Gary Joseph, who co-pilots United 747-400 flights from San Francisco to Shanghai, said he believes the pilots aboard Flight 93 tried to prevent the terrorists from taking control of the aircraft.
"They train you to do whatever they say, but that only goes so far," Joseph said. "If he had any idea what they were planning, I'm sure he tried to fight them off."
Joseph said a pilot may try to make sharp turns and dive . . . much the way initial radar records show the plane did in its final minutes in the air . . . to throw a would-be hijacker off balance.
"There's been cases where they do that and get control back of the plane. But a jet can only take so much of a dive before it starts to fall apart, I don't know."
Joseph said it wasn't clear whether the crew was a San Francisco-based one or a New York-based group, because the airline has crews stationed in each city.

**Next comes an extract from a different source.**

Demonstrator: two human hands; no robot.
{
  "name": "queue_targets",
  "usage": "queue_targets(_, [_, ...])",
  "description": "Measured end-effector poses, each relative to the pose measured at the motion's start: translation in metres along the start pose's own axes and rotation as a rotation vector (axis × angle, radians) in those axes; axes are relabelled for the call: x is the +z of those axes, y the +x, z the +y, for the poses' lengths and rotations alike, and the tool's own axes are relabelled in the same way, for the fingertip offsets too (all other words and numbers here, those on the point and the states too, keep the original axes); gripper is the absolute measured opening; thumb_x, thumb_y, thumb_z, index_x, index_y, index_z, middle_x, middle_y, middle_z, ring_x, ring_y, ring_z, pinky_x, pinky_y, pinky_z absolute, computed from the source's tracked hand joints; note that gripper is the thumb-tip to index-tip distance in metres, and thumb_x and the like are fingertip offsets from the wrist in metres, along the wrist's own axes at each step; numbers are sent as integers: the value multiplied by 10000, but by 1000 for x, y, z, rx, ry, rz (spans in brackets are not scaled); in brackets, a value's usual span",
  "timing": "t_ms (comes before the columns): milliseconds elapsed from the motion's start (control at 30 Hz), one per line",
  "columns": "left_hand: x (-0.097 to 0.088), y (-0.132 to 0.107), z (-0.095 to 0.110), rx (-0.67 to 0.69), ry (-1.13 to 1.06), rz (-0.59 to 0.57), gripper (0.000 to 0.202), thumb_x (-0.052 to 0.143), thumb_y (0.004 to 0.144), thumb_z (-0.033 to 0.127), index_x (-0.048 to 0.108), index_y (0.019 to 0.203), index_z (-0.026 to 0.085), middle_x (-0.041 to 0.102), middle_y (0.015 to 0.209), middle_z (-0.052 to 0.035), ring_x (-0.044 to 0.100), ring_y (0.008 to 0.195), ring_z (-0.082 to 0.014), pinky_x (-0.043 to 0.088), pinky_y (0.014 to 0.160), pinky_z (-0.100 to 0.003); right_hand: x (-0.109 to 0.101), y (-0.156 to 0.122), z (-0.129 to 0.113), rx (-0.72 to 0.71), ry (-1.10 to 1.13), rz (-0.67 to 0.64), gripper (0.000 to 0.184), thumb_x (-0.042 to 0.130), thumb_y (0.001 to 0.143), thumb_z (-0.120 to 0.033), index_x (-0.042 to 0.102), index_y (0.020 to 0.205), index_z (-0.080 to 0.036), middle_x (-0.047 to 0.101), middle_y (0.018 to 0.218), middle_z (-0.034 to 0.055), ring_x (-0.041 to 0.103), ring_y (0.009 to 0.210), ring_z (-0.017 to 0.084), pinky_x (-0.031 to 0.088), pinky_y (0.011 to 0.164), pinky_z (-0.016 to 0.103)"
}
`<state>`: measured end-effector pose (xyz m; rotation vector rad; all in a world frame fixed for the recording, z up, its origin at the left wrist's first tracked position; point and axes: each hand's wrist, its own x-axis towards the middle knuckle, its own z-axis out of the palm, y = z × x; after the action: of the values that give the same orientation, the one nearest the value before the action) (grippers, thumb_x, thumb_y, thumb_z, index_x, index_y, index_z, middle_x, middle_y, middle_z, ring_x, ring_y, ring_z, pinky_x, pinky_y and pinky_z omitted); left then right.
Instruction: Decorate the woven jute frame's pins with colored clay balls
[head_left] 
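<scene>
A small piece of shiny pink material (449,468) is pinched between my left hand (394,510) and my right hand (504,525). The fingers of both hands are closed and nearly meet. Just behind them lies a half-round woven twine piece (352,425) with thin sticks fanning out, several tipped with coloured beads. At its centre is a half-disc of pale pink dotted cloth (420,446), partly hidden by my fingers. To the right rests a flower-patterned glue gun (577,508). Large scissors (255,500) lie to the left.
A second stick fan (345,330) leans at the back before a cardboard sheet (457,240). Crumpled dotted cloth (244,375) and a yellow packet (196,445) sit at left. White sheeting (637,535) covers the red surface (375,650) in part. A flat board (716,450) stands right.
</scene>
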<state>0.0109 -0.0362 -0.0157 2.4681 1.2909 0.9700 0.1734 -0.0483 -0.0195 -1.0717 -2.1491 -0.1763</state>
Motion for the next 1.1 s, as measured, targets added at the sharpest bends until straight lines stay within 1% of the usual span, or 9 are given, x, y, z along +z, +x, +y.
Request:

No family members showed up at San Francisco International Airport to greet the passengers at its normal 11:15 a.m. arrival time, said Ron Wilson, spokesman for San Francisco International Airport. That is possibly because United employees in Chicago reached many of them before they left home.
Dozens of clergy members gathered at United's VIP lounge to await survivors. San Francisco Mayor Willie Brown cancelled his trip to meet the victims' families when it appeared nobody would show up.
The Boeing 757 seats about to 200 passengers, which means Flight 93 was less than a quarter full.
The crash scene is located near one of America's worst civilian disaster, the site of the 1889 Johnstown flood, in which 2,200 people perished when the South Fork Dam collapsed.
Jim Marker, a Somerset, Pennsylvania County Commissioner, visited the crash site and said the FBI was investigating the possibility that the plane suffered an explosion before it crashed. The passenger who phoned Westmoreland County dispatchers also said there was an explosion, the Associated Press reported.
"They are checking about a mile from the site for some debris that might show there was an explosion," said Marker. "They do believe there was that possibility."
Others in the small town said the crash rocked the area, like an earthquake.
"It was 2 miles away, but it shook everything," said Bruce Grine, owner of Grine's Service Center in Shanksville. "It shook the windows. We saw smoke. Then the smell. Then somebody came running up the street and said a plane crashed. God, it was terrible."